[Items from a dataset]
= = =

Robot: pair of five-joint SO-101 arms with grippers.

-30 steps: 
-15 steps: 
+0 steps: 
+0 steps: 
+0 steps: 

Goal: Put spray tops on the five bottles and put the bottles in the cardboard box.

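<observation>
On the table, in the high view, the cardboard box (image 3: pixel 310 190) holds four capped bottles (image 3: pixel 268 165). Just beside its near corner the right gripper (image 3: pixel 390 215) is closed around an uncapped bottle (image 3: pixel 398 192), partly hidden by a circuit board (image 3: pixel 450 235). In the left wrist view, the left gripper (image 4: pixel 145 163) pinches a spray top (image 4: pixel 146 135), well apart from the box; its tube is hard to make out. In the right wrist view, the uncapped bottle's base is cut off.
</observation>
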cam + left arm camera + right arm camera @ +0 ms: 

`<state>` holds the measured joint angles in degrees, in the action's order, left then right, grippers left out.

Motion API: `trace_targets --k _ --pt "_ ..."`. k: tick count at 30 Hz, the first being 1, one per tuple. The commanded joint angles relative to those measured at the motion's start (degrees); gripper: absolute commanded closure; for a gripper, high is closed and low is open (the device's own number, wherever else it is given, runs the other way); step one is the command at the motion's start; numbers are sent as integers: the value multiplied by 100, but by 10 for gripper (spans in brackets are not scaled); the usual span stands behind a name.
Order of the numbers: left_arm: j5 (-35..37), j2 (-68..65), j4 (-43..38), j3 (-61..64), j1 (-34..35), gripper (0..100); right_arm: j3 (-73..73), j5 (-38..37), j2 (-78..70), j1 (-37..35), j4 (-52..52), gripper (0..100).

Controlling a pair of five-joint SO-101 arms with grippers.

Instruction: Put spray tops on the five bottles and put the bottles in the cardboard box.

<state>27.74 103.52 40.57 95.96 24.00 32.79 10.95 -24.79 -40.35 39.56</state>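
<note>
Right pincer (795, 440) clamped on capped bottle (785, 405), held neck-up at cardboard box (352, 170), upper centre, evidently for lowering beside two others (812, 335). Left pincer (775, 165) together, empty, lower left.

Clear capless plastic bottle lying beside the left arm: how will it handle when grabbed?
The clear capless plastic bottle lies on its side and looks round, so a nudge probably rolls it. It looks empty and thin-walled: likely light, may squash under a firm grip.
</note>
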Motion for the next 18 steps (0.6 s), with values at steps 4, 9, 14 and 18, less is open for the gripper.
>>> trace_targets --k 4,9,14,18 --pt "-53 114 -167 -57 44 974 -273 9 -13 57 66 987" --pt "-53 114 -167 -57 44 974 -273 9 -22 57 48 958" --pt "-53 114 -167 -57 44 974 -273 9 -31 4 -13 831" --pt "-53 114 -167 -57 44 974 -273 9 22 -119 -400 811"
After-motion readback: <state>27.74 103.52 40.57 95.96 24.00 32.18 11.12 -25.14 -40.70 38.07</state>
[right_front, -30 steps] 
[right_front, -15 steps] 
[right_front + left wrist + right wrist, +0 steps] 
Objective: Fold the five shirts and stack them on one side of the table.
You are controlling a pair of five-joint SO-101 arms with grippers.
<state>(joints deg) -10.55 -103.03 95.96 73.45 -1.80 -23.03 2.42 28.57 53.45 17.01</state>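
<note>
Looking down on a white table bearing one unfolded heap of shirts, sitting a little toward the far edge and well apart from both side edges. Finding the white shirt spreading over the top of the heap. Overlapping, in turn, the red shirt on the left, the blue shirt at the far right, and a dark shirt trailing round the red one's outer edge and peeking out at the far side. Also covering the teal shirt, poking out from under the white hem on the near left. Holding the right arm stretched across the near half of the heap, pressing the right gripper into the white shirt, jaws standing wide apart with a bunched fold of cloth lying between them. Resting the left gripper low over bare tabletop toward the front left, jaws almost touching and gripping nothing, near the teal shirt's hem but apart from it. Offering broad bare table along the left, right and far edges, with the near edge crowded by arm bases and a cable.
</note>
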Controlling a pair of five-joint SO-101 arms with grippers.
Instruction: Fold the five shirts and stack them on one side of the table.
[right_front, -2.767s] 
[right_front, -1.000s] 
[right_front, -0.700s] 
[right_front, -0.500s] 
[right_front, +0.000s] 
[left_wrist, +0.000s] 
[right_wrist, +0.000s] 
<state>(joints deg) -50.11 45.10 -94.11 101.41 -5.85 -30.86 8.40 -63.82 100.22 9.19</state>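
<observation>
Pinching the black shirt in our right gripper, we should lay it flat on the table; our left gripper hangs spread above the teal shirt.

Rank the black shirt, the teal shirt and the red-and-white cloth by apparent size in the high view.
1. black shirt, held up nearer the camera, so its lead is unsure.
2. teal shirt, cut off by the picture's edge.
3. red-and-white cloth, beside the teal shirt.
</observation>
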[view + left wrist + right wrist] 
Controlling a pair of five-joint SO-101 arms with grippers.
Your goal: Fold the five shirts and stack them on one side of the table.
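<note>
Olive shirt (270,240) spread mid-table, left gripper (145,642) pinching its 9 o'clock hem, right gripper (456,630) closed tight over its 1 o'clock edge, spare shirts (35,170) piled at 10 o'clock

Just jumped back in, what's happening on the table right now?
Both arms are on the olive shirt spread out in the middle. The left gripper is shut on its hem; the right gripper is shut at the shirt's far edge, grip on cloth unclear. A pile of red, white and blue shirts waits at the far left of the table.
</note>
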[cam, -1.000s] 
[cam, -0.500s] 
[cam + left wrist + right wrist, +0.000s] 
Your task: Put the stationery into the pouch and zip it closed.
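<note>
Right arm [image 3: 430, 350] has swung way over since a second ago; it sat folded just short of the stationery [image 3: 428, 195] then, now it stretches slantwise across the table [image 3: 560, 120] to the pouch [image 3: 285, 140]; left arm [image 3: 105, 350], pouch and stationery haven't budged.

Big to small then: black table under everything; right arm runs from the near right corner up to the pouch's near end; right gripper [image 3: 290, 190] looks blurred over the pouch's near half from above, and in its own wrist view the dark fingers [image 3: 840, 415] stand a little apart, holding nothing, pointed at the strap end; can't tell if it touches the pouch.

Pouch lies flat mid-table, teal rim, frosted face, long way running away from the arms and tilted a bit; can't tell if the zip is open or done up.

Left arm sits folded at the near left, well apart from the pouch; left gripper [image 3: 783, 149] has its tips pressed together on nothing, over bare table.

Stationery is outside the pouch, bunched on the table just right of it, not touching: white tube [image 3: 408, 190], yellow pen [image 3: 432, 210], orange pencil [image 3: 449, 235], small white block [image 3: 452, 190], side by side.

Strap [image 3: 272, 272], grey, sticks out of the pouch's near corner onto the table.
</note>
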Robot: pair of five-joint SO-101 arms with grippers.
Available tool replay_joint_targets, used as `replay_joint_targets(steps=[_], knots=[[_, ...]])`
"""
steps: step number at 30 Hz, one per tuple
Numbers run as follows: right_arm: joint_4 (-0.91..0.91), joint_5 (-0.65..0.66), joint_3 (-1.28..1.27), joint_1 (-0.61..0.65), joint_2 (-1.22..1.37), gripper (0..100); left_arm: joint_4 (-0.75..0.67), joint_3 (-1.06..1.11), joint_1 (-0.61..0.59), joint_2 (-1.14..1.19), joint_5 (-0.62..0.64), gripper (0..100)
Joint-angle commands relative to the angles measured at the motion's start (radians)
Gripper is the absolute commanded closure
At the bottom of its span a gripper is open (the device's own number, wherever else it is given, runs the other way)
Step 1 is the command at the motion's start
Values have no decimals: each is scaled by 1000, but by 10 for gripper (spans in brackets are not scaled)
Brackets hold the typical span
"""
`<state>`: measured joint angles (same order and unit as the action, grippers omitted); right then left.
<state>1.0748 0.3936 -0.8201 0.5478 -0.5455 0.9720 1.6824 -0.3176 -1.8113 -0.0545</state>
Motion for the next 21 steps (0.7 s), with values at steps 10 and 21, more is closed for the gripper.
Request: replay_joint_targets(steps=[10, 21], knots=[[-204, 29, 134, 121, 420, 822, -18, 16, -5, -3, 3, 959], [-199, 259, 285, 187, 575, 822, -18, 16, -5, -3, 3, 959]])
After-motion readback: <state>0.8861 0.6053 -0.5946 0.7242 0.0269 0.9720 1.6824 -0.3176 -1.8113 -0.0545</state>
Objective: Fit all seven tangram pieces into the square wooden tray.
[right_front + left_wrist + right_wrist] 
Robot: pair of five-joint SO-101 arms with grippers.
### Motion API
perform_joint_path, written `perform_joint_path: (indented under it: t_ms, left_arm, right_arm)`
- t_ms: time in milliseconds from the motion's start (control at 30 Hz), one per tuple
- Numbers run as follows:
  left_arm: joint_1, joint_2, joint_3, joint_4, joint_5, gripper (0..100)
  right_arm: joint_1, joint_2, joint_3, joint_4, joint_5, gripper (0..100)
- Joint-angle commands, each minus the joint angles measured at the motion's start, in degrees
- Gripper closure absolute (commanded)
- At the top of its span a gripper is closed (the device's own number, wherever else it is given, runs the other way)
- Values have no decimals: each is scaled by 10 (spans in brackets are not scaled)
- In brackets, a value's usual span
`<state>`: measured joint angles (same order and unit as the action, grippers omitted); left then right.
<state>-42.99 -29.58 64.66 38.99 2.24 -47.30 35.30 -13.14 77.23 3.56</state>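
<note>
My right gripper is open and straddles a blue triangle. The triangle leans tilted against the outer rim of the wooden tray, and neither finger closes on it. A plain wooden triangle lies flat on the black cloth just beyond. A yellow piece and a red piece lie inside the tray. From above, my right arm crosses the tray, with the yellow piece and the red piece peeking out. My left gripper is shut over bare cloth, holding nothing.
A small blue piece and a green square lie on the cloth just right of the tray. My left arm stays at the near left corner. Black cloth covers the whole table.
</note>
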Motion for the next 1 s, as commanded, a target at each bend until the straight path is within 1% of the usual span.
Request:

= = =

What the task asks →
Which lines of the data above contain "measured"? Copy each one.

Solution for this problem →
`<state>` holds the measured joint angles in degrees, in the action's order, left then right, grippers left out.
Motion API: `trace_targets --k _ --pt "_ ..."`. k: tick count at 30 Hz, the first being 1, one per tuple. The commanded joint angles relative to those measured at the motion's start (degrees); gripper: absolute commanded closure; for a gripper, high is closed and low is open (the device's own number, wherever else it is given, runs the other way); step one is the command at the motion's start; numbers are sent as integers: the value multiplied by 100, but by 10 for gripper (spans in brackets are not scaled); the usual span stands behind a name.
Joint-angle commands relative to the angles measured at the motion's start (radians)
`<state>`: measured joint angles (same order and unit as the action, grippers omitted); right then left.
- Joint-angle commands, each minus the joint angles measured at the motion's start, in degrees
`<state>`: measured joint angles (same order and unit as the action, grippers omitted); left then right.

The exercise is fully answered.